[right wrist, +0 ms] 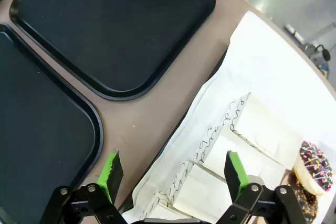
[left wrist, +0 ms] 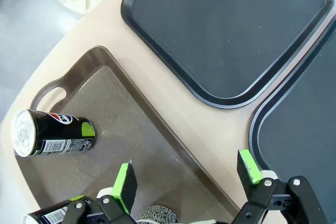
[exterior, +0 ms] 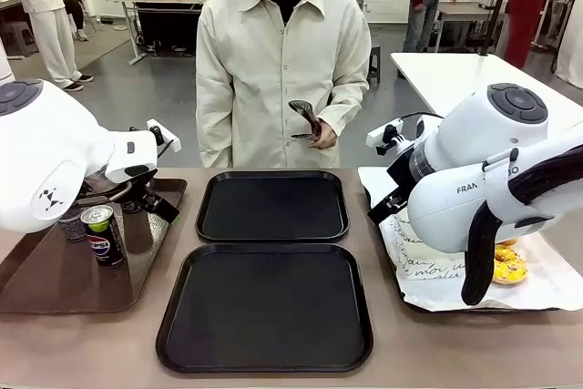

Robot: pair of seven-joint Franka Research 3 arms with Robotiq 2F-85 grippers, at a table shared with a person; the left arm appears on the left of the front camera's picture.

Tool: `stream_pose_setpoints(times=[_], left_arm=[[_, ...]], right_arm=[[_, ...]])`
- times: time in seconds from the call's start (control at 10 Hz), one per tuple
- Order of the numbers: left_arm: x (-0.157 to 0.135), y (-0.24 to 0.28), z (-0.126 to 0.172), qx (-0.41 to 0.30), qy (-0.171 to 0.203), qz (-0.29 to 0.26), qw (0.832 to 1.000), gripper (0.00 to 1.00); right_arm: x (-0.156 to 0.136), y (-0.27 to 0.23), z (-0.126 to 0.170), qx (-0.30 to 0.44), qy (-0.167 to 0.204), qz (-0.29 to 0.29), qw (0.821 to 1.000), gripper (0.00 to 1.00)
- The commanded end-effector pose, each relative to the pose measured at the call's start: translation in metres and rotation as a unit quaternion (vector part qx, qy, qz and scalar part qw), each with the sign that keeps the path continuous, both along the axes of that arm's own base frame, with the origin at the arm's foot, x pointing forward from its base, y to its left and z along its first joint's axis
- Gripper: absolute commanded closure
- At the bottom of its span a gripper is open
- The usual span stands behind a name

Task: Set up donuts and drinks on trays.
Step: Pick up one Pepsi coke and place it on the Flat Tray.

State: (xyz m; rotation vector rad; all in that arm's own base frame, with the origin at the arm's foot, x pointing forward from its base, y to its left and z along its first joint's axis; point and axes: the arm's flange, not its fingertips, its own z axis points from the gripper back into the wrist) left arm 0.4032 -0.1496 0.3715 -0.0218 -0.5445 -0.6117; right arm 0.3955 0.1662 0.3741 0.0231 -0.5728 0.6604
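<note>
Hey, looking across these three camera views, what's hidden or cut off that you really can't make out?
Front view: the right arm covers most of the paper-lined tray, so the donuts cannot be counted.
Left wrist view: the bottom edge cuts off a black-and-green can and a grey can; their brands cannot be told.
Right wrist view: the script on the white boxes is too small to read.
</note>
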Motion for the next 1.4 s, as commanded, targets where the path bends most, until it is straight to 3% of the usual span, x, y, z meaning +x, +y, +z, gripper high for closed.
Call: stream_pose_setpoints(times=[0.0,0.7,0.8,1.0,1.3], left_arm=[[0.000,0.000,0.000,0.000,0.000,0.000,1.000,0.00],[0.000,0.000,0.000,0.000,0.000,0.000,1.000,0.00],[-0.017,0.003,0.011,-0.013,0.011,-0.040,0.999,0.00],[-0.055,0.019,0.037,0.036,0.046,-0.080,0.995,0.00],[-0.126,0.048,0.070,0.083,0.112,-0.118,0.983,0.00]], right_arm=[[0.000,0.000,0.000,0.000,0.000,0.000,1.000,0.00],[0.000,0.000,0.000,0.000,0.000,0.000,1.000,0.00],[-0.018,0.004,0.011,-0.020,0.004,0.011,1.000,0.00],[-0.062,-0.005,0.039,-0.041,0.051,0.003,0.998,0.00],[-0.154,-0.022,0.074,-0.071,0.105,-0.011,0.992,0.00]])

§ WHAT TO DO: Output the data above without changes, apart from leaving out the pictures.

§ ANSWER SECTION:
[right wrist, +0 ms] 
[left wrist, +0 ms] 
[exterior, +0 ms] 

Robot: pair of seven-joint Franka Research 3 arms with Robotiq 2F-85 grippers, at a table shared with a person; the left arm appears on the left of the front camera's picture.

Tool: `stream_pose_setpoints(times=[_], left_arm=[[_, ...]], right_arm=[[_, ...]])`
- times: time in seconds from the call's start (control at 10 Hz), one per tuple
- Order of the numbers: left_arm: x (-0.157 to 0.135), y (-0.24 to 0.28), z (-0.126 to 0.172), qx (-0.41 to 0.30), qy (-0.171 to 0.203), qz (-0.29 to 0.26), qw (0.832 to 1.000), gripper (0.00 to 1.00); right_arm: x (-0.156 to 0.136), y (-0.27 to 0.23), z (-0.126 to 0.170), qx (-0.30 to 0.44), qy (-0.167 to 0.204), qz (-0.29 to 0.29), qw (0.821 to 1.000), gripper (0.00 to 1.00)
- The commanded end-effector pose, each relative to the pose measured at the call's start: translation in metres and rotation as a unit quaternion (vector part qx, qy, qz and scalar part qw), each with the sign that keeps the path continuous, both along the axes of that arm's own base frame, with the origin at the arm's foot, x pointing forward from its base, y to its left and z along its first joint's axis
- Gripper: absolute commanded closure
- At the bottom of its span a gripper is open
- The usual span stands behind a name

Task: Set up donuts and drinks on trays.
Step: Pick up one Pepsi coke and place it on the Flat Tray.

State: (xyz m; rotation vector rad; all in that arm's own base frame, with the origin at the arm's foot, x pointing forward from its base, y to its left and z along its first joint's axis; point and axes: the arm's flange, not its fingertips, its own z axis points from the gripper back into the wrist) left arm 0.4032 -0.1496 0.3715 -0.0218 -0.5445 -0.6117; right arm 0.3955 0.1662 0.3741 0.0231 -0.5728 0.6604
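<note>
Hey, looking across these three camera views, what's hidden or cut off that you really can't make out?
Front view: the right arm covers most of the paper-lined tray, so the donuts cannot be counted.
Left wrist view: the bottom edge cuts off a black-and-green can and a grey can; their brands cannot be told.
Right wrist view: the script on the white boxes is too small to read.
</note>
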Motion for the next 1.4 s, as commanded, targets where the path bends most, until it is straight to 3% of the usual span, x, y, z meaning +x, +y, +z, gripper high for closed.
Call: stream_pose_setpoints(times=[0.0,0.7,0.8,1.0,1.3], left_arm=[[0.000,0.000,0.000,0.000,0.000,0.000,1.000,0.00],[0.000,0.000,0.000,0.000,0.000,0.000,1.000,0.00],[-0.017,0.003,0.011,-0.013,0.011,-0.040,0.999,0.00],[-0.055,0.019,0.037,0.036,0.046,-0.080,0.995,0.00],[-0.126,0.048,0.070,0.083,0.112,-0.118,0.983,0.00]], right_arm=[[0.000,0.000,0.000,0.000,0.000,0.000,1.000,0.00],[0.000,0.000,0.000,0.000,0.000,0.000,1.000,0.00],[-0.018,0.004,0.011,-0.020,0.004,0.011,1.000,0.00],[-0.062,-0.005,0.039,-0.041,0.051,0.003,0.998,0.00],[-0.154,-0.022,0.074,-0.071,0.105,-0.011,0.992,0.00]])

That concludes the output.